NXP ISP1760/1761/1763 embedded USB 2.0 controllers
A family of standalone USB 2.0 host, peripheral, and OTG controller chips originally designed by Philips and later sold by NXP, dating from the mid-2000s. They were typically soldered onto embedded and industrial boards that needed USB connectivity without a built-in SoC USB controller, and they connect over a simple parallel bus rather than PCI.
recommendation
Worth keeping but documenting as niche: the silicon is old and not used in mainstream 2025 hardware, but the code is still actively maintained, with a fix landing on the linux-usb list as recently as April 2025. Real-world users are likely limited to long-lived embedded and industrial boards, so the driver should stay while its legacy status is made explicit.
repository signals
sources
- lore.kernel.org
Upstream still sees driver-specific fixes in 2025, indicating active maintenance rather than abandonment.
- alldatasheet.com
ISP1761 is an old Philips/NXP USB OTG controller product, with publicly mirrored datasheet revisions dating back to the mid-2000s.
- alldatasheet.com
A later public datasheet mirror still describes the same legacy ISP1761 part rather than a current-generation replacement family.

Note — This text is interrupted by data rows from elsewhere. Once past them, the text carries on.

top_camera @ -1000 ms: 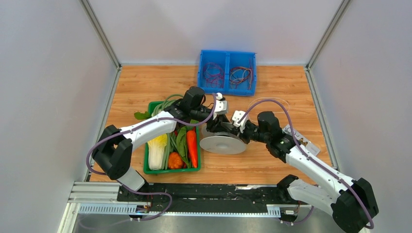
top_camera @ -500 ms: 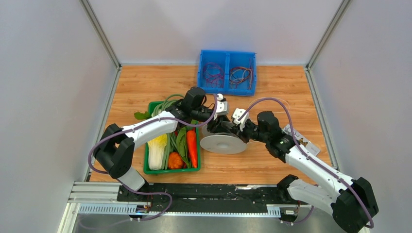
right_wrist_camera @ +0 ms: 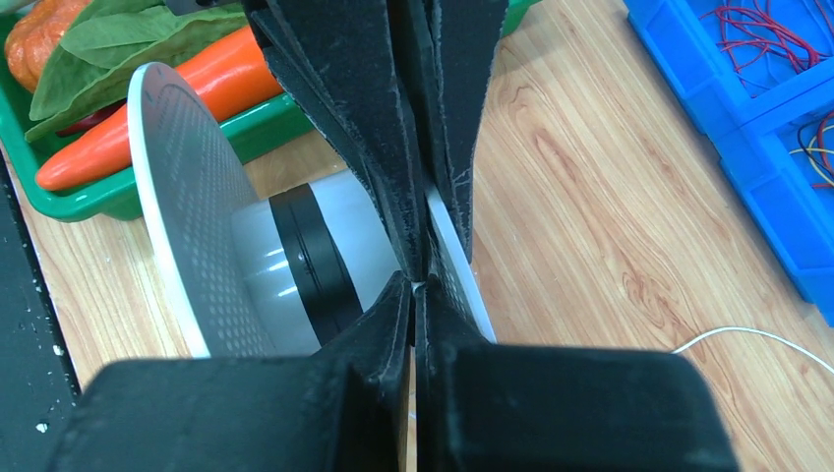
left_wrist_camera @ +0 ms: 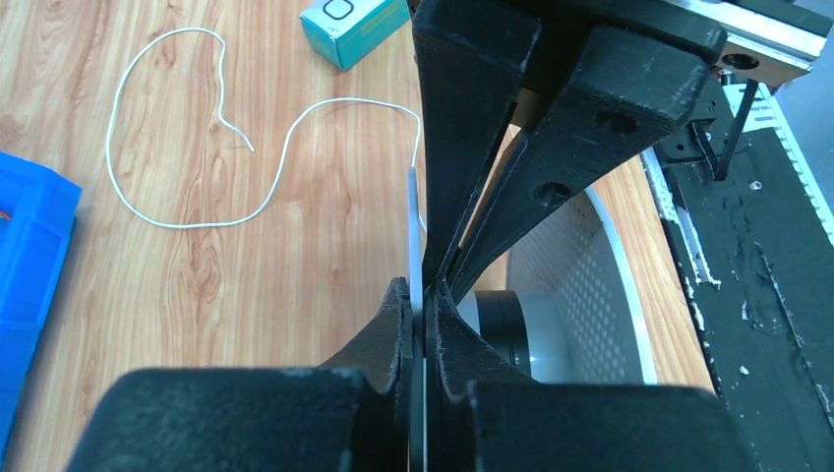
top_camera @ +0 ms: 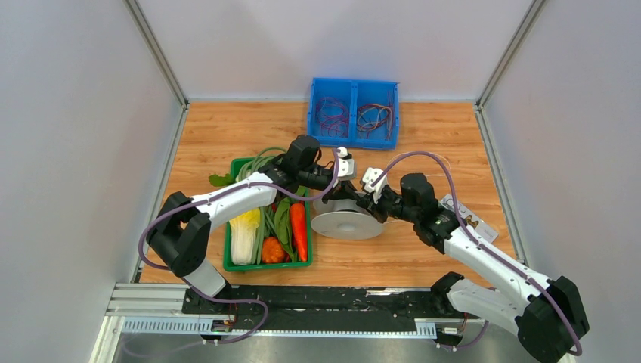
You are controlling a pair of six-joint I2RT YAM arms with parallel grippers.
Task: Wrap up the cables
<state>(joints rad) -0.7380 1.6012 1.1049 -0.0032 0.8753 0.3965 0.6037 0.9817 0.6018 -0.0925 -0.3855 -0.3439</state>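
Wooden table (top_camera: 227, 136): bare boards at far left and along the near edge. Green crate (top_camera: 266, 266) of vegetables sits just beside the spool's left; blue bin (top_camera: 353, 82) is well apart at the far edge. Spool (top_camera: 346, 224) is mid-table, lying about flat, hub axis roughly upright, exact tilt unclear. White wire (left_wrist_camera: 197, 224) runs from its rim in loose loops over the boards, far-right side. Left gripper (left_wrist_camera: 421, 315) is nipped tight on a thin flange rim. Right gripper (right_wrist_camera: 418, 285) is pinched on a flange rim too.
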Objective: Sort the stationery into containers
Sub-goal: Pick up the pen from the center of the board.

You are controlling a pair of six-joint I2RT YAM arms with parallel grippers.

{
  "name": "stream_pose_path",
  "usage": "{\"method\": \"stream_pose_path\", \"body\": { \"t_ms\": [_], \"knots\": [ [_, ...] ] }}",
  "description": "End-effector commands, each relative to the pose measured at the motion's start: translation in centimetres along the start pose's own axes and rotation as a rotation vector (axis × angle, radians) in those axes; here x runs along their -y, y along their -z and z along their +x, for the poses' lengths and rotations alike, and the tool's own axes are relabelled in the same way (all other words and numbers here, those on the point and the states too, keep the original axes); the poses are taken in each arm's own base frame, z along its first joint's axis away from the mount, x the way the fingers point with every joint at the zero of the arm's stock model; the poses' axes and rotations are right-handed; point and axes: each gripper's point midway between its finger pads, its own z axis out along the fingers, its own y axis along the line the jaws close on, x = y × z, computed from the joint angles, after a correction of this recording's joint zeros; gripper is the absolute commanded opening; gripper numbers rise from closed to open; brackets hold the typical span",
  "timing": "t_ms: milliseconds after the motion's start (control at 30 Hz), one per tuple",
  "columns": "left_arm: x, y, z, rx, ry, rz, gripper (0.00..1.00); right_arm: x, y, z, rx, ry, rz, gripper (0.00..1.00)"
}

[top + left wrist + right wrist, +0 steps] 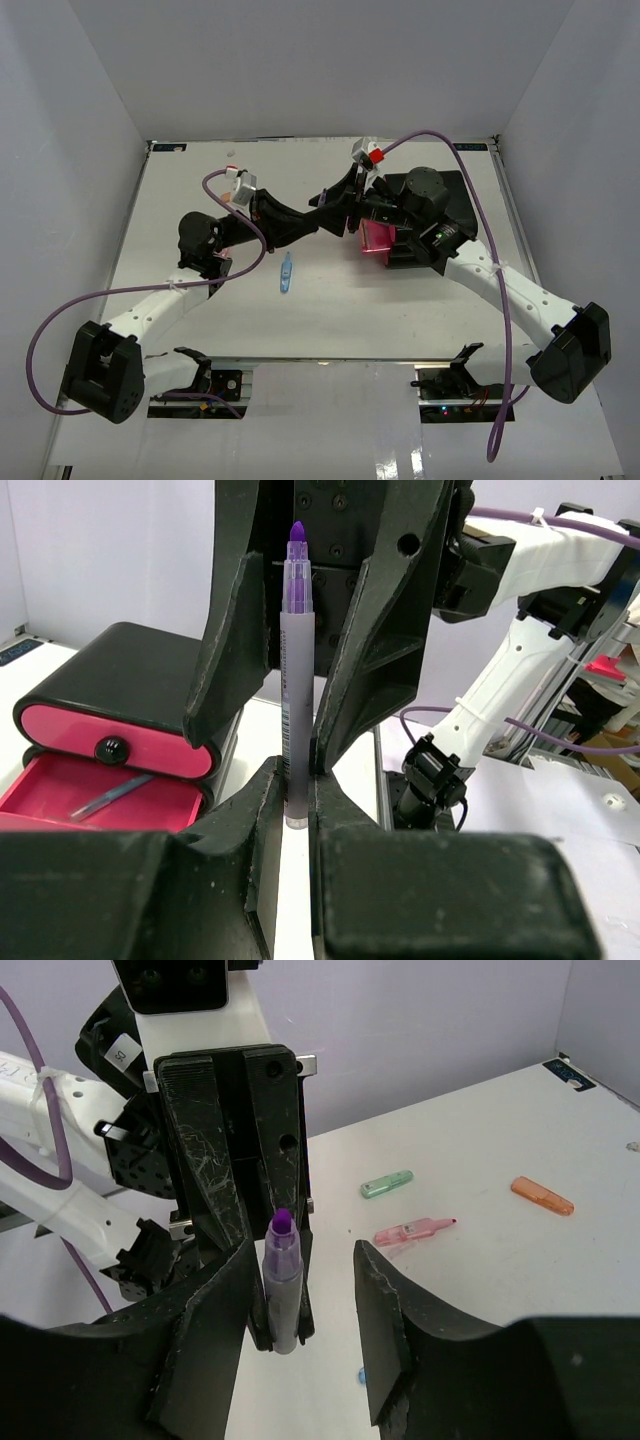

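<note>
Left gripper (297,805) clamped on purple-tipped pen (297,680), upright beside open pink drawer (30,785). Right gripper (300,1260) half-wide, straddling pen. Likely handover for drawer drop.

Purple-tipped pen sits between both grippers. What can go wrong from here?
1. The grey pen with a purple tip stands close to one finger of the right gripper, with a gap to the other; closing may tilt it.
2. Only the left gripper clamps it; letting go early would likely drop it.
</note>
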Motion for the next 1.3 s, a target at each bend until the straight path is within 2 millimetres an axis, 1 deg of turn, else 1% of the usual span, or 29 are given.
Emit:
{"method": "stream_pose_path", "body": {
  "t_ms": [0,233,367,467,500,733,833,867,1000,1100,1133,1167,1200,1267],
  "knots": [
    [0.6,-0.1,-0.7,0.044,-0.018,0.014,0.00,-0.8,-0.2,-1.0,0.049,0.034,-0.041,0.50],
    [0.9,-0.1,-1.1,0.096,-0.002,0.019,0.00,-1.0,-0.1,-0.5,0.065,0.023,-0.053,0.49],
    [0.9,-0.2,-1.2,0.106,0.002,0.021,0.00,-1.2,0.0,-0.8,0.088,0.034,-0.059,0.44],
    [1.1,-0.2,-1.4,0.121,-0.001,0.026,0.00,-1.4,0.0,-0.7,0.092,0.032,-0.067,0.44],
    [1.1,-0.2,-1.6,0.133,-0.004,0.024,0.00,-1.6,0.1,-1.0,0.105,0.041,-0.075,0.44],
    [1.2,-0.2,-2.0,0.168,0.000,0.016,0.00,-1.8,0.2,-0.7,0.114,0.033,-0.089,0.42],
    [1.3,-0.3,-1.9,0.165,0.000,0.024,0.00,-1.9,0.2,-0.8,0.121,0.038,-0.091,0.36],
    [1.3,-0.4,-1.8,0.163,0.005,0.025,0.00,-1.8,0.2,-0.9,0.123,0.040,-0.090,0.32],
    [1.4,-0.6,-1.6,0.158,0.009,0.036,0.00,-2.0,0.2,-0.9,0.125,0.042,-0.099,0.26],
    [1.4,-0.6,-1.3,0.148,0.015,0.035,0.01,-2.1,0.3,-1.0,0.129,0.048,-0.098,0.19],
    [1.4,-0.6,-1.3,0.143,0.014,0.034,0.03,-2.1,0.4,-1.0,0.128,0.047,-0.098,0.16],
    [1.3,-0.6,-1.2,0.137,0.013,0.031,0.04,-2.1,0.5,-1.1,0.130,0.051,-0.097,0.11],
    [1.1,-0.6,-0.9,0.123,0.015,0.018,0.07,-2.2,0.5,-1.1,0.131,0.057,-0.095,0.08],
    [0.8,-0.5,-0.5,0.114,0.020,-0.001,0.19,-2.2,0.7,-1.1,0.131,0.065,-0.089,0.08]
  ]
}}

codex reasoning notes (technical)
Real driver directory: Kconfig names module support for NXP ISP 1760/1761/1763, with host, gadget, and dual-role modes. Lore evidence came from `mcp__lore_http__.lore_file_timeline` and `mcp__lore_http__.lore_activity` on `drivers/usb/isp1760/isp1760-core.c`; newest touch is a 2025-04-24 linux-usb fix patch, so removal/deprecation is not supported by current upstream activity. An attempted lore removal-subject scan timed out, and a `lei` fallback was blocked by the sandbox, so absence of removal discussion is inferred only from the successful lore activity results. Deployment looks niche: these are older external embedded USB controller chips used on non-DMA-master style buses and eval/industrial designs, not mainstream 2025 platforms. Datasheet URLs were obtained via `web.search_query`; they support that the silicon family is old, but they do not prove formal EOL, so `last_widely_available_year` is left null. Recommendation is `keep-annotate`: active maintenance exists, but current use is likely limited to legacy/industrial embedded boards with low new deployment volume.